I have spent a few years connecting the dots between performance management, data analytics, and “digital” environments (primarily marketing and ecommerce).

This entails referring to “dashboards” in multiple instances, not as the ultimate deliverable, but rather as an embodiment of the compromise between:

  1. Highly actionable decision-support tools (the scorecard, or a collection of “Whats”); and
  2. A certain level of agility/independence in the exploration of KPI updates (or a collection of quick “Whys”).

Now, all compromises are naturally subject to alternative interests pulling in different directions (I have discussed “delivery vs. analysis” at length), and that is OK. But this one was completely out of control from day one, given the level of popularity that the very term “dashboard” was already enjoying – in connection with data-enriched, visual summaries of all sorts.

Just take a look at the marketing space alone.

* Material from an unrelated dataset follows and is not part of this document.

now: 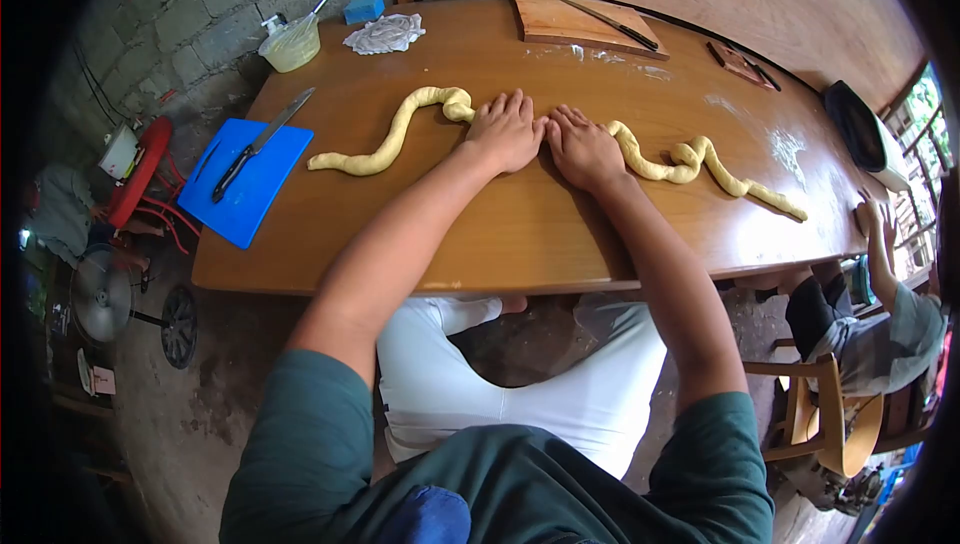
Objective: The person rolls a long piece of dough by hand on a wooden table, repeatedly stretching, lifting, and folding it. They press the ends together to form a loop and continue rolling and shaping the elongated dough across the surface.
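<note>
Both flat, open hands, left hand and right hand, press the long pale-yellow dough rope; uneven pressure could thin or tear its middle.

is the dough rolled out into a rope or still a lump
Rolled out: the dough rope snakes in bends across the table, passing under the left hand and right hand, both pressed flat on its middle.
</note>
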The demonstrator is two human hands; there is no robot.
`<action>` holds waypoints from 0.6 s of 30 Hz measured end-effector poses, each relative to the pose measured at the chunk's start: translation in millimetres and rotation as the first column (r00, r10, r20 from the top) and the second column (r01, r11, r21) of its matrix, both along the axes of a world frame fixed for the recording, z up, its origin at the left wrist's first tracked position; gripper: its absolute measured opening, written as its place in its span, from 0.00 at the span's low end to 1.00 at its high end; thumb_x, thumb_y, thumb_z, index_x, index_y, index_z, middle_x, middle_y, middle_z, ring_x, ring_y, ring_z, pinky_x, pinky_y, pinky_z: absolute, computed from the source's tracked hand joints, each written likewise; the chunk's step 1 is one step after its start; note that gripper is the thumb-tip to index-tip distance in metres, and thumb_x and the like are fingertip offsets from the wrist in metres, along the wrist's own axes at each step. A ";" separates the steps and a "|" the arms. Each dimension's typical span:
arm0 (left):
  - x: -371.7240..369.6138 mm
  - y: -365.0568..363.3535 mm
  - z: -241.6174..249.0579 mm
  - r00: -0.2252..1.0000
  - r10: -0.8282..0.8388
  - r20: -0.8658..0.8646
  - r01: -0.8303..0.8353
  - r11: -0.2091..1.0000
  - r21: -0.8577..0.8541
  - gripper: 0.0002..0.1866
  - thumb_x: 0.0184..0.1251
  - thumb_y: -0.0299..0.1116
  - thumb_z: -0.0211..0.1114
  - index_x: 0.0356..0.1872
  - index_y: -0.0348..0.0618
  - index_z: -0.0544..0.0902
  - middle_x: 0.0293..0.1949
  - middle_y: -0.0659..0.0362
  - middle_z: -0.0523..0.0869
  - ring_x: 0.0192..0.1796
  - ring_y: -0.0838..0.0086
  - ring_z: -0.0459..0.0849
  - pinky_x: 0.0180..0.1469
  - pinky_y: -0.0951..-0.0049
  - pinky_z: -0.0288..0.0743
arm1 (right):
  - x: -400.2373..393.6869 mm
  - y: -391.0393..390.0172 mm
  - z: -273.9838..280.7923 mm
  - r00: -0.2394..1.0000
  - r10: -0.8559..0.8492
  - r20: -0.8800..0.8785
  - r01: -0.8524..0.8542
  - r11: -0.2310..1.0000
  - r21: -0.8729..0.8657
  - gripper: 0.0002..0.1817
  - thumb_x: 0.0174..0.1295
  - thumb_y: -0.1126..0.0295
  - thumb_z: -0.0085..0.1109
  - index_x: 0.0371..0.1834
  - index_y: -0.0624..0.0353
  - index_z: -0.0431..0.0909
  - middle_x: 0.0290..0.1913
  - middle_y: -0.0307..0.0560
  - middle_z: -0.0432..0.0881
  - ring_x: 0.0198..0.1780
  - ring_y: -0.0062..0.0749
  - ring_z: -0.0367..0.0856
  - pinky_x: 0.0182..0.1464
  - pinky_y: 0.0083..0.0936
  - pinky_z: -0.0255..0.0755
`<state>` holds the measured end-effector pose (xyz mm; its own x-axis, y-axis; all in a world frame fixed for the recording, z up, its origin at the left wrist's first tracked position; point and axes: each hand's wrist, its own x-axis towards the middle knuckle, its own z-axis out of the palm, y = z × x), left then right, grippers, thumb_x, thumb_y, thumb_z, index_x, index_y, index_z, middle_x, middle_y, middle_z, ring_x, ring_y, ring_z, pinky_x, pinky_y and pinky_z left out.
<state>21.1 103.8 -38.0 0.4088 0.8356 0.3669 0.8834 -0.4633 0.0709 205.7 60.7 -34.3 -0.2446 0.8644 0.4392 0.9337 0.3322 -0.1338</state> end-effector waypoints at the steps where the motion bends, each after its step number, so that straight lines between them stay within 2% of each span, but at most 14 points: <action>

While we (at Sweetspot) have been busy focusing on data verbalization (headlines!) and integrating a workflow between analysts and decision-makers (“Digital Insight Management”), others have put the accent on visual discovery (data visualization with exploratory purposes) and self-service analytics. While some focused on executive KPI updates, others aimed for the highly-tactical (“real-time”!).

And that is not even taking into account the “digital” data challenge. While IT and business intelligence (BI) departments insisted on pushing new data sources through their existing, highly-structured, granular data-based pipelines (spending months and years in the process of getting nowhere), marketing executives built and bought their own tools, specifically designed for the challenges of digital data (mostly semi-structured and event-based) – just look at Gartner’s Market Guide for Marketing Dashboards: you will not find a single BI or data visualization tool.

Of course the problem did not stop there: most of the latter were great at handling ad server or PPC feeds but showed a poor understanding of other sources. Digital Analytics tools had to release their own dashboards to do justice to their own data.

In other words, many of us have quickly found ourselves both enjoying the easy label (unavoidable sales tool in a hurried market that does not stop to properly think about requirements or goals) and fighting it to death. Which of course has contributed to simply expanding the conceptual black hole.

Final outcome? Take a deep dive at any Fortune 500 company out there and you will quickly find the following already in place for marketing data alone:

  • Data visualization dashboards that expect normalized data – these are managed by IT or BI. Count on three or four different solutions at this level, as some business units/countries are more sensitive to specific SaaS sales teams
  • Marketing dashboards with a built-in ETL (Extract, Transform, Load) layer for batch CSV uploads and unstructured data
  • API-dependent dashboards, extremely agile at connecting multiple sources at scale but highly limited at defining cross-source metrics, breakdowns or exploratory capabilities
  • Tactical dashboards for community managers and CRO professionals, directly plugged into one or more external data models and entirely dependent on them
  • Wall-decorating dashboards that help us believe we are somehow marching forward…

So, no, you are definitely not alone in spending money on Tableau, PowerBI, Qlik, a social media dashboard, Google DataStudio, Adobe Workspace, an ETL-based platform (Sweetspot Intelligence or any other), and an API-based platform (Sweetspot Reports or any other)… SIMULTANEOUSLY.

But here’s the best part:

You will still find extensive use of Excel, PowerPoint and PDFs for internal reporting purposes. In fact, key goal tracking reports (of the sort that determine everyone’s bonus) are still being shared on spreadsheets, while conceptual (albeit data-driven) information is primarily delivered on PowerPoint.

In other words: for all the talk of automation and extensive abuse of dashboards, the very specific mission of Enterprise Reporting remains a manual process.

And I believe it boils down to two issues:

  • A complete absence of basic contextual information (events, goals, benchmarks, forecasts)
  • A discrimination of ideas and their representation in decision-support tools.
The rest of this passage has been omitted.